In the mid-1980s, an unemployment insurance system was established in China to provide unemployment relief and medicare subsidies to the unemployed. By the end of 2003, 103.73 million people throughout the country had underwritten unemployment insurance policies and 4.15 million people received unemployment insurance pay by the year.

From 1998 to 2003, the accumulative total number of persons laid off from state-owned enterprises was 28.18 million. The Chinese Government again has formulated a set of policies for promoting the reemployment of laid-off persons, including vigorously creating job opportunities, improving reemployment services, increasing financial input for reemployment, and strengthening skill training for reemployment.

From 1998 to 2003, the central budget put aside a total of 73.1billion yuan (about 8.8 billion US dollars) for basic subsistence and reemployment of laid-off workers from state-owned enterprises.

In 2003, with the concerted efforts of governments at all levels throughout the country, jobs were found for 4.4 million laid-off persons, of whom 1.2 million were men over 50 years of age and women over 40 years of age, who had been considered as having difficulties finding reemployment.

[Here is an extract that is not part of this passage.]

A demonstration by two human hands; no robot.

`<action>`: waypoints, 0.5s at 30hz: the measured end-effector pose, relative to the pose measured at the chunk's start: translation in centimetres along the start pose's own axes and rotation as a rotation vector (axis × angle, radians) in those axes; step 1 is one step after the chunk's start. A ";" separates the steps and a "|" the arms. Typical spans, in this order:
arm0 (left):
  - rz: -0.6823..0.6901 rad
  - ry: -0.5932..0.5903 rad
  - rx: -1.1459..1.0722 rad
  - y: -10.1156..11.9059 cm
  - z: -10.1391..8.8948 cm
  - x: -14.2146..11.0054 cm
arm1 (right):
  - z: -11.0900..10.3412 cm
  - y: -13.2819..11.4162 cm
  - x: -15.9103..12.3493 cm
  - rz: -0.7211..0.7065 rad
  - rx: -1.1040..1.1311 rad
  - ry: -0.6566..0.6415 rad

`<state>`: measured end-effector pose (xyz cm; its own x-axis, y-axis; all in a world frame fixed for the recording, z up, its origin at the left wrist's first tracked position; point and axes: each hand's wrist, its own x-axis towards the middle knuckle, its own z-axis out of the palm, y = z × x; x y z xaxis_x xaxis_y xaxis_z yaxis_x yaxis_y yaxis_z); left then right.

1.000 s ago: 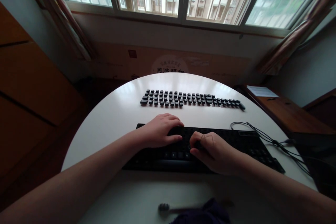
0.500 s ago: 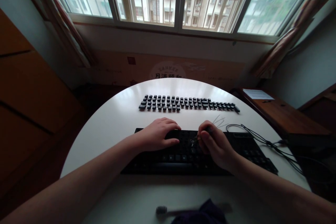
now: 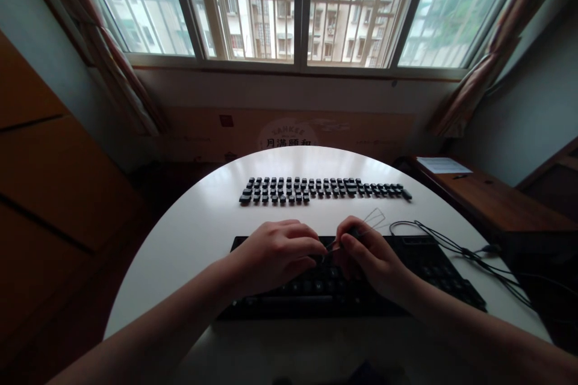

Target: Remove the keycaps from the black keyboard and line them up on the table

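Note:
A black keyboard (image 3: 311, 308) lies on the white round table, with part of its keys lifted off. Over its middle, my right hand (image 3: 374, 255) is closed round a wire keycap puller (image 3: 374, 217), whose thin wire loops stick out above the fist and whose other end points left. At that left end my left hand (image 3: 284, 249) has its thumb and fingers drawn together. Whatever those fingers pinch is too dark and small to make out. Behind the keyboard, loose black keycaps (image 3: 297, 190) stand in several neat rows.
A bundled black cable (image 3: 458, 248) runs from the keyboard's back right over the table's edge. The white table (image 3: 180, 234) has a curved rim. At right, a wooden desk (image 3: 492, 201) carries a sheet of paper (image 3: 443, 165). A dark thing at the bottom edge is mostly cut off.
My right hand has lifted and turned, bringing the puller's wires into sight. My left hand has moved right from resting on the keyboard to the puller's end, its fingers closing. The view has tilted up.

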<state>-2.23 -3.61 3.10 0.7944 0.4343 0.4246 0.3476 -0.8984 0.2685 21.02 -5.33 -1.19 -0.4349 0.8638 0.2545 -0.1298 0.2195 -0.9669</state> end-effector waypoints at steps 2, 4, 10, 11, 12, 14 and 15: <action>0.031 0.006 0.020 0.3 0.2 0.0 | 0.0 -0.2 0.2 0.043 0.114 -0.029; 0.045 0.013 0.032 0.5 0.3 0.1 | -0.1 -0.3 0.4 0.084 0.185 -0.049; 0.039 -0.006 0.000 0.7 0.3 0.1 | -0.3 -0.2 0.5 0.092 0.209 -0.076; 0.039 -0.009 -0.006 0.6 0.3 0.1 | -0.3 -0.2 0.5 0.090 0.202 -0.079; 0.043 -0.010 -0.009 0.6 0.4 0.1 | -0.3 -0.3 0.5 0.094 0.195 -0.080; 0.048 -0.015 -0.003 0.6 0.4 0.1 | -0.3 -0.3 0.5 0.106 0.190 -0.076; 0.048 -0.022 0.004 0.6 0.4 0.1 | -0.3 -0.4 0.6 0.113 0.193 -0.074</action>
<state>-1.70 -4.16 2.94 0.8211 0.3888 0.4178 0.3102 -0.9185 0.2451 21.10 -4.80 -0.70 -0.5192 0.8411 0.1518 -0.2410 0.0263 -0.9702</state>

Apart from these measures, the government has established reemployment service centers, instituted the supportive policies of reducing and exempting taxes and administrative charges, and extending small security-backed loans for laid-off persons who setup their own businesses.

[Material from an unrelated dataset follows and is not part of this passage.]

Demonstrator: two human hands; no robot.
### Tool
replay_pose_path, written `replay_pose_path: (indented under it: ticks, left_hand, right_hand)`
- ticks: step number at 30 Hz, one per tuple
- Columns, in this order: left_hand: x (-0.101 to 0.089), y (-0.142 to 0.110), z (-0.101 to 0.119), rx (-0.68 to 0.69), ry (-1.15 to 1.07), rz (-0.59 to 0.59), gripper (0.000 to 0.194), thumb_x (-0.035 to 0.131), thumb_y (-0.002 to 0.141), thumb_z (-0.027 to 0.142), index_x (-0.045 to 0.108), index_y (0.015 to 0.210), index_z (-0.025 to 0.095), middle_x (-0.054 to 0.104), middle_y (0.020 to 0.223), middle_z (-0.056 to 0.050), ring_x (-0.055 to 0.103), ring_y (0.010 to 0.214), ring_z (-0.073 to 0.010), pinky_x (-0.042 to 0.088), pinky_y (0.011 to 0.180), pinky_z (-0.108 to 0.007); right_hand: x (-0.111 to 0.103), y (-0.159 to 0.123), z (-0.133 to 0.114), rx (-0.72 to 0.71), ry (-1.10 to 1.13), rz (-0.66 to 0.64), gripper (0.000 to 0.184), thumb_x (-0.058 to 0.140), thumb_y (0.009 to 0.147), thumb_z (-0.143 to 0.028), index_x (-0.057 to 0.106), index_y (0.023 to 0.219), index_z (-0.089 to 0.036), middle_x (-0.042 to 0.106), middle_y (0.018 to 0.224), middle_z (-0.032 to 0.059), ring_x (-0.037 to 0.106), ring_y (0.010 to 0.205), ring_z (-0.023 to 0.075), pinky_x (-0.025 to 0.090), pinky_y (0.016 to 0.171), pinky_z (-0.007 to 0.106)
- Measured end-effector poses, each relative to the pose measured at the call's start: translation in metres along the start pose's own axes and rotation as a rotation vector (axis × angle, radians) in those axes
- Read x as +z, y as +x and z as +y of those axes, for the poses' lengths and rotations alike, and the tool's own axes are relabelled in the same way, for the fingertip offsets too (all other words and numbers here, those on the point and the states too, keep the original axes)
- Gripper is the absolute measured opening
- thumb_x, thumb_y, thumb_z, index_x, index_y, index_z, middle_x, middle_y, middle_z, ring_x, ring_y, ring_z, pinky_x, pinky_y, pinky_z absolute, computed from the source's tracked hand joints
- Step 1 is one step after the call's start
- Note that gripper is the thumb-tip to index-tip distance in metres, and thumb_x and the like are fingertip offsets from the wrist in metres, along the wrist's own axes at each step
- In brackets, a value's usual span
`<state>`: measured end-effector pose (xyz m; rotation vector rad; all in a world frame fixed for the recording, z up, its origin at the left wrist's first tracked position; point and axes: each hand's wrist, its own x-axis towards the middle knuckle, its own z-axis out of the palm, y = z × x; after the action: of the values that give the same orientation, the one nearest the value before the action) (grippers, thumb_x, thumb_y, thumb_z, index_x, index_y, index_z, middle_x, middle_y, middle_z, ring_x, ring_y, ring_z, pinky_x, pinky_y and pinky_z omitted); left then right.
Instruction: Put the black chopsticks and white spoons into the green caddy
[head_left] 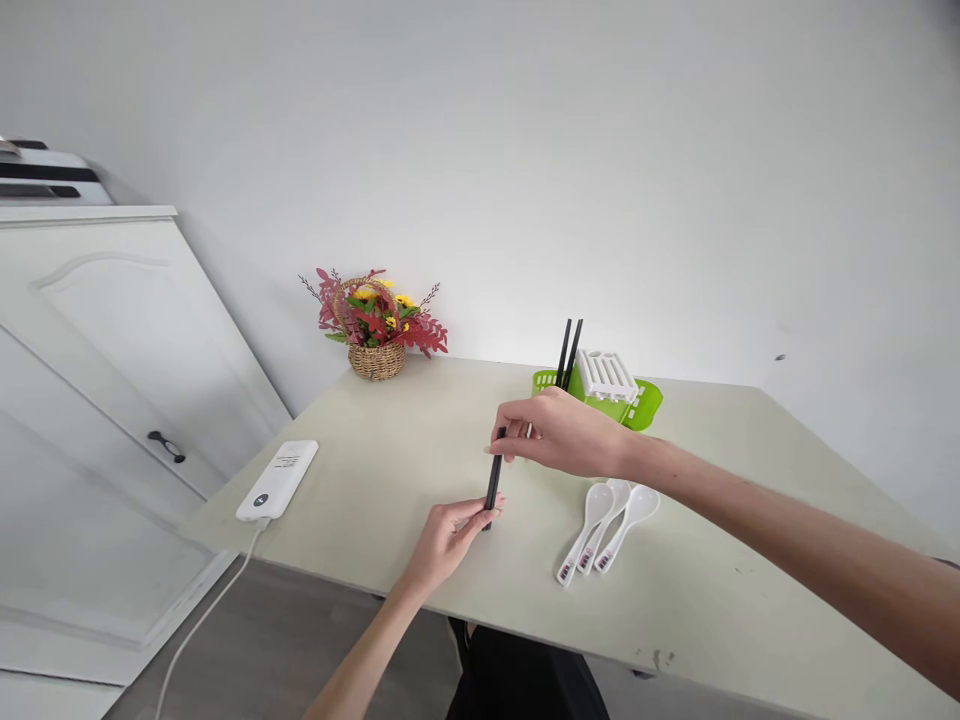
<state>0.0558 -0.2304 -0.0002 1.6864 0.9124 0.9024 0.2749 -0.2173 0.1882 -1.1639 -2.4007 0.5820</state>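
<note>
Black chopsticks are held tilted above the middle of the table, between both hands. My left hand pinches their lower end, near the table's front. My right hand grips their upper end, fingers closed round it. How many sticks are in the hands I cannot tell. Behind my right hand stands a green plastic utensil holder with a white slotted top; my hand and forearm hide part of it. Two more black chopsticks stand upright in its left part. Three white spoons lie side by side below my right forearm.
A wicker basket of artificial flowers stands at the back left, by the wall. A white power bank with a cable lies near the left edge. A white cabinet stands left of the table.
</note>
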Motion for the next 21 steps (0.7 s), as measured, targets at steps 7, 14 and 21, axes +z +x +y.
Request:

Various service enterprises and commercial and trading enterprises are be provided with social insurance subsidies if they employ laid-offs from state-owned enterprises for newly created posts, says the white paper.

The Chinese Government has explored a social security system independent of enterprises and public institutions. Since 1998, a system of continuation of social insurance relations for laid-off and unemployed persons has been in place.

To ensure laborers' rights of employment, the Chinese Government has urged enterprises to earnestly implement the stipulations specified in laws and regulations concerning equal employment, rectified all acts of discrimination in the labor market, and banned all employment advertisements containing discriminating content in the media.

The government has continuously improved the state, industrial and local standards in respect of job safety and hygiene. It promulgated the standards for the job safety and hygiene administrative system in 1999. In 2003, the State Council promulgated the "Regulations Concerning Insurance for Work-related Injuries," which became effective as of January 1, 2004.